PS. nyone read the pilot magazine, where over Gernsey two sightings of strange things in the air, 1 mile long by 2 miles wide?

author by Federast - Supernationalismpublication date Tue Jun 26, 2007 01:03Report this post to the editors

'None of that nationalism-lite that surround the 'neutrality' and sovereignty arguments. I look forward to seeing what will be put forward as the programme/policy of this group before I get too enthused by it.'

Couldn't agree more. Unfortunately, every unholy alliance campaign has focus on mythical European Armies that will conscribe our sons and daughters. The focus needs to be on the text of the Reform Treaty. Though, if the left-right, little-Irelander cabal do this, they'll lose by even more. Expect fear tactics.

'I was looking at Bertie Ahern's press speech after the agreement and he enthused that 90% of the original constitution is still intact.
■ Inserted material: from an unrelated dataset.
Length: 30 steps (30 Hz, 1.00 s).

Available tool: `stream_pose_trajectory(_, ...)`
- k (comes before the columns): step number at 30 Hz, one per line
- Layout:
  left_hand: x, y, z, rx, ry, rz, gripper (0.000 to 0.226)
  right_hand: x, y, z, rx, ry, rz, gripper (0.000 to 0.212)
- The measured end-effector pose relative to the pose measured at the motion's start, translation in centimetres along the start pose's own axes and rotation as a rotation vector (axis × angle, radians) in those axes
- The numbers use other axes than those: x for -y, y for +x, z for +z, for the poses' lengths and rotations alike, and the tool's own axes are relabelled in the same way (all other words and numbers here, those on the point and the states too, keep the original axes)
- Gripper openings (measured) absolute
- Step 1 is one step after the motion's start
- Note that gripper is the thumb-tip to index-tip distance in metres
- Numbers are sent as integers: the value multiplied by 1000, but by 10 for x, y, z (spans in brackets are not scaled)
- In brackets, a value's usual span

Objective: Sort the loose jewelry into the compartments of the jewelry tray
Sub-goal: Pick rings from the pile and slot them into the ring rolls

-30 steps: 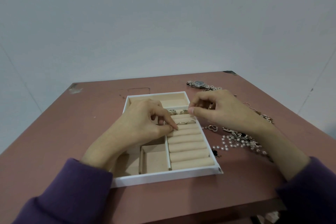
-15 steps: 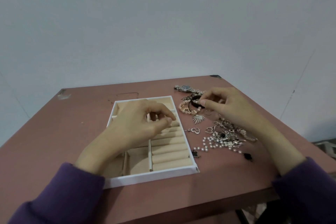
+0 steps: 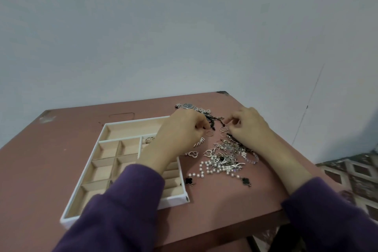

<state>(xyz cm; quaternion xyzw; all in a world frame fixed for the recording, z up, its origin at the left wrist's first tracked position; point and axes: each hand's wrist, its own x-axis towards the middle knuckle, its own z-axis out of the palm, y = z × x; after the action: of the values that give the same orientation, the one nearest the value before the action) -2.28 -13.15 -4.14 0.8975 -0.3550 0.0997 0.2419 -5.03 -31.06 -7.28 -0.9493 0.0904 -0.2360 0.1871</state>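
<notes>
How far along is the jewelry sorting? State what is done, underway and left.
Barely begun. Done: a ring sits in the jewelry tray's roll section; the square compartments in view are bare. In hand: left hand and right hand both reach among the loose rings; whether either grips anything is unclear. Left: the watch, pearl strand, heart pendant and tangled pile on the table.
</notes>
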Motion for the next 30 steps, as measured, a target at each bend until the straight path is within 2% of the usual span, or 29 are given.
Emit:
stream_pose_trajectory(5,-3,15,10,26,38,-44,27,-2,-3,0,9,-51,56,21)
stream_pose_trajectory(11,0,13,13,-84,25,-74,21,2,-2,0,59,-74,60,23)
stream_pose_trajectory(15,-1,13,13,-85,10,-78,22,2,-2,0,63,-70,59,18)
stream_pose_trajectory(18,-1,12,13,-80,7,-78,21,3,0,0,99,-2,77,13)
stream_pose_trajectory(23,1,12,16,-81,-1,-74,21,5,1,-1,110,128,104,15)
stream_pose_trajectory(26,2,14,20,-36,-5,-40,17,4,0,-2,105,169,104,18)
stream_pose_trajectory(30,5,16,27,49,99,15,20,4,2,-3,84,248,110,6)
A pretty arrogant statement to make considering two countries rejected it and German polls showed 97% rejection of the constitution.'

An example of the above perhaps....

Where, pray tell, do you get these extraordinary figures? The German Government ratified the Constitutional treaty in 2005 prior to the Dutch and French no votes. The Government, I assume, are the elected representatives of the people. The Germans must, therefore, be happy that at least 90% was saved. It's clear that Germany are the big winners in terms of power distribution under the voting provisions of the Reform Treaty, so lets hope the German people can see more sense than your wild figures show.

'Vladimir Bukovksy, the 63-year old former Soviet dissident, fears that the European Union is on its way to becoming another Soviet Union. In a speech he delivered in Brussels last week Mr Bukovsky called the EU a “monster” that must be destroyed, the sooner the better, before it develops into a fullfledged totalitarian state.'

More total madness. Does anybody actually believe this? Could anybody believe this? To compare the Soviet Union, a monolith under central military control with a voluntary confederation of states seems at best misguided, and at worst the scare tactics we have come to expect from the sensationalist anti-EU camp in our society.
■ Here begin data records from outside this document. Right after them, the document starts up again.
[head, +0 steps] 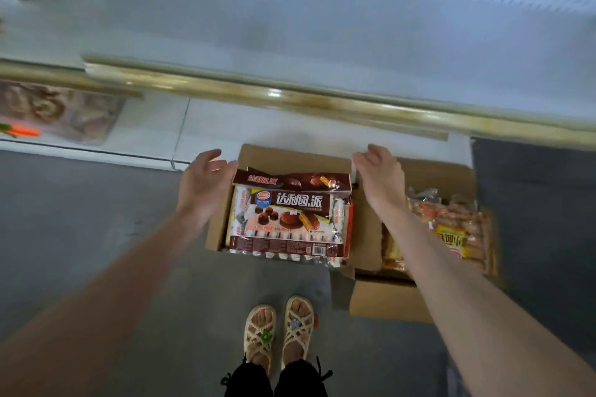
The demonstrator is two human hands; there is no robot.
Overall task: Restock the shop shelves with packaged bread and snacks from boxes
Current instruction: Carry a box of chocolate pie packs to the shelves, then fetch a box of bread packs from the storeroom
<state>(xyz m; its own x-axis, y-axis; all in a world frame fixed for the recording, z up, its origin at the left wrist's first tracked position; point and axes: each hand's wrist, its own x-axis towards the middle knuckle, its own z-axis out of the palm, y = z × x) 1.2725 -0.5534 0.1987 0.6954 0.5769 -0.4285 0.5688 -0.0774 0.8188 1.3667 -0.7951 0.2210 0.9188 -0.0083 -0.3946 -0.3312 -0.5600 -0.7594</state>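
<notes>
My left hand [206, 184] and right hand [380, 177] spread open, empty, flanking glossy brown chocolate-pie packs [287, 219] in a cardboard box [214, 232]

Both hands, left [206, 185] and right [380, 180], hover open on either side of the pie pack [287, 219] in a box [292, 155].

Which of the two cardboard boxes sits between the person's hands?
The box of brown chocolate-pie packs, flanked by the left hand and right hand; the other box, further right, holds orange bread packs.
</notes>
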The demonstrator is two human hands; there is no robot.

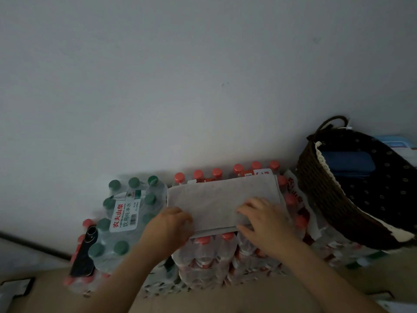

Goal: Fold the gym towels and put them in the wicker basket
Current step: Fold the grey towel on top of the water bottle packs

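Grey towel (222,199), folded into a long band, is lying across the red-capped bottle packs (203,256) stacked against the wall (180,86). Your hands are working its near edge. Your left hand (171,224) is gripping the near left corner with curled fingers, and your right hand (264,220) is pinching the near right edge, fingers on top. The wicker basket (327,199) is leaning just right of the packs, apart from the towel, and is holding a blue towel (347,163). A green-capped pack (121,213) is sitting to the left.
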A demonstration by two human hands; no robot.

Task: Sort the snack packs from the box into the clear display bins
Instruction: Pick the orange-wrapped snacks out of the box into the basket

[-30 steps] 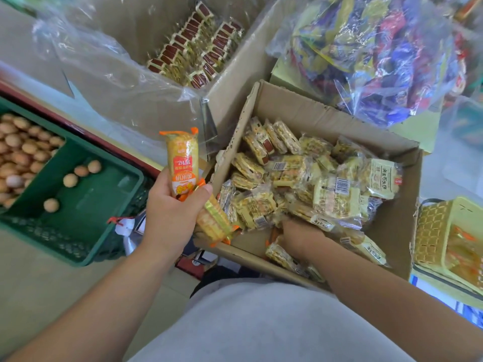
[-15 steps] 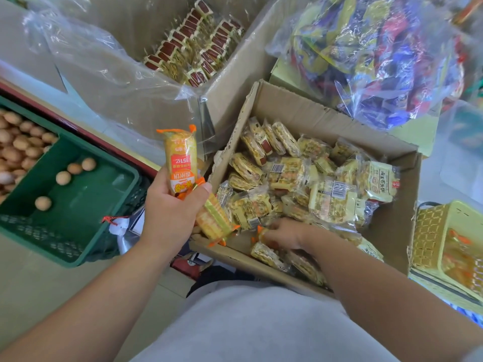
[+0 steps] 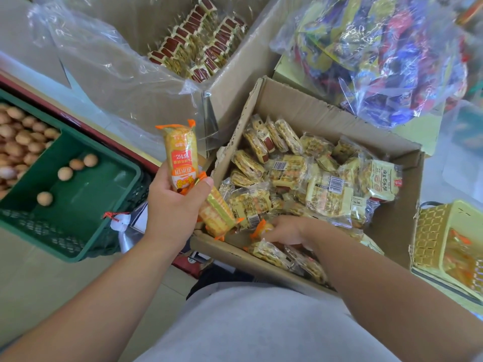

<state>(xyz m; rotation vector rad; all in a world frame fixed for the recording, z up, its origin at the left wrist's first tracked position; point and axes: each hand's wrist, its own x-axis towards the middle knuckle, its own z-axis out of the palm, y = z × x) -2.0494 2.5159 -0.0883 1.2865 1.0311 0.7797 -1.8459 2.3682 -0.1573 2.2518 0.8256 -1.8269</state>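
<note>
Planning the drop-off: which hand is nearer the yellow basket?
Right. The right hand is down in the cardboard box beside the yellow basket; the left hand grips orange packs past the box's other side.

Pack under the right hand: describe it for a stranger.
Find the open cardboard box of pale yellow biscuit packs at centre. In its near-left corner, under the right hand, lies a pack. Orange ends set it apart from the clear-wrapped packs around it.

Two orange-yellow snack packs [image 3: 180,155] sit in my left hand [image 3: 172,205], one upright, one tilted. Yellow cookie packs [image 3: 329,194] fill the open cardboard box [image 3: 326,116].
</note>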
'We in Ireland discrimated against, Cost of Living 100% higher that France/Spain, Heating bills 40% of our income in a lot ofcases...We were led tobelieved Ireland would be identical to other eu eries, but............The oul wage packet dosn't gofar these days, not like befoe we joined..That's my thinking on it anyway'

The Reform Treaty does not deal with comparative prices between EU Member States, the size of this gentleman's wage packet, or what happened before we joined (on that there is little doubt in my mind that Ireland is a substantially better place now than it was before we joined). Focus on the content and make the arguments there.

author by davekeypublication date Tue Jun 26, 2007 01:28Report this post to the editors

“Where, pray tell, do you get these extraordinary figures? The German Government ratified the Constitutional treaty in 2005 prior to the Dutch and French no votes”

A Bild magazine poll taken after the ratification.

“To compare the Soviet Union, a monolith under central military control with a voluntary confederation of states seems at best misguided”

What’s more misguided is your belief that the EU is some fumbling benign organization. Far from it, it’s continuously sucking power away from individual governments and totally ignores the will of the people. Why have 16 of the 18 countries who ratified the Constitution not allowed their citizens to vote on it? If this is democracy then they can keep it.

author by e u costpublication date Tue Jun 26, 2007 16:25Report this post to the editors

Fags example is €7 in Irelaf we have weather i nsummer at 14 degrees 9cold 0reland have enormous heating bills. europenn countries have free heat *sun*. or, in spain & less , and then the wage is €5.50 per hr. It's when wour pocket is hit that we know who our friends are!!!!!